Tem propriedades que foram, entretanto, desenvolvidas e há cientistas que admitem não saber porque ou como a IA generativa está a fazer determinadas coisas. Ou seja, há aqui uma novidade: esta tecnologia parece ser capaz de criar os seus próprios conjuntos de competências e o seu próprio tipo de modelos, com base nas camadas múltiplas – e os cientistas não sabem como o faz. A IA pode adquirir uma competência ou aprender algo e as pessoas que o escrevem não sabem exactamente como o fez…
Isso é um pouco assustador…
Estamos todos a aprender juntos. Penso que, neste momento, precisamos de alguma humildade, pois é uma coisa nova que estamos todos a tentar fazer, a tentar encontrar o caminho certo e a compreender juntos. As organizações que pensam que sabem demasiado de IA generativa vão, provavelmente, meter-se em sarilhos.
O que é que as empresas têm de ter em conta quando falamos de questões éticas aplicadas à IA generativa?
Tenho trabalhado muito nisso. A minha previsão é que não existe uma IA ética, mas sim uma utilização ética da IA. Tudo isto tem que ver com pessoas, é sobre o que fazemos com isso, não tem moral. A tecnologia, em si, escolhe fazer nada. Portanto, trata-se de ‘nós’. Para mim, se não é ético fazer algo com uma máquina, com uma peça-padrão de algoritmo e código ou IA generativa, não importa qual a tecnologia que estou a utilizar indevidamente, continua a não ser ético.

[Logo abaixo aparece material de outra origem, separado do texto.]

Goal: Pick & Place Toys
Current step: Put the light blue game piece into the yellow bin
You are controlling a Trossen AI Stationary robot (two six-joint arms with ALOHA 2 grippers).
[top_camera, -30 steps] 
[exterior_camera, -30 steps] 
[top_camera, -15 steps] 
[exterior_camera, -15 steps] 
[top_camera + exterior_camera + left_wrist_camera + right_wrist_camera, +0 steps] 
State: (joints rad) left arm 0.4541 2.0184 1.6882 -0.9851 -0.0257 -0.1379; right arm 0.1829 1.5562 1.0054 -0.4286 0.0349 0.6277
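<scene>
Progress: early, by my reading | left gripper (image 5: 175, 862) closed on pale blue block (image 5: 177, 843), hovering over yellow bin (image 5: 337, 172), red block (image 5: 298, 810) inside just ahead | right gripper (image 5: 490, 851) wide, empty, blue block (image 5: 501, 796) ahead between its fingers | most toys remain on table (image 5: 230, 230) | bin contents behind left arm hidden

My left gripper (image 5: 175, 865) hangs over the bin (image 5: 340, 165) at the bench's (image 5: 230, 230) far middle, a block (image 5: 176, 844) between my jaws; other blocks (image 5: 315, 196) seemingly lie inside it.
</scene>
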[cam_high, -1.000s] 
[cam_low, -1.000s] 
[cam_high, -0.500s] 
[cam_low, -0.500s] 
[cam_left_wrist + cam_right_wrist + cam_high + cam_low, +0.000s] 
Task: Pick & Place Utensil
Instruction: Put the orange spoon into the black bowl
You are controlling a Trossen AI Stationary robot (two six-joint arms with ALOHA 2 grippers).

Por isso, penso que o que está em causa é a ética da empresa e das pessoas envolvidas, o que fazem e como o fazem. Quando falamos das questões subjacentes, falamos sobre preconceitos, por exemplo. As pessoas que estão a alimentar os conjuntos de dados sabem que estão enviesados. Em muitos casos, sabem que isso se deve ao facto de terem um conjunto de dados limitado e conseguem perceber isso muito rapidamente.
Por vezes, avançam porque se trata de uma experiência, para ver o que acontece. Ainda estamos a ter problemas com os sistemas visuais, por exemplo, para reconhecer pessoas com pele mais escura ou com diferentes tons de pele – isto deve-se ao facto de o conjunto de dados em que foi treinado ser tendencioso para os caucasianos. Até porque quando se olha para a quantidade de dados que estão em IA, a maioria deles é da América do Norte. Penso que precisamos ter uma maior representação dos dados globais.
Como vê a evolução da IA generativa nos próximos tempos?
Por profissão, sou um planeador de cenários, por isso olho a dez anos. Não é apenas a questão da tecnologia, é também a da regulação dos comportamentos sociais. As pessoas vão querer utilizá-la? Como é que vai ser regulamentada? Há muitas incertezas, mas podemos imaginar diferentes futuros. A minha convicção geral é que vai estar disponível de alguma forma, porque uma das premissas do planeamento de cenários é que nada do que temos hoje desaparece, certo? Não se pode simplesmente tirar algo do jogo. Está lá. Penso que a IA generativa, em particular, vai ter um longo, longo caminho pela frente. Mas até que ponto é utilizada, onde é utilizada, em que tipo de aplicações? Penso que isso ainda está para ser visto.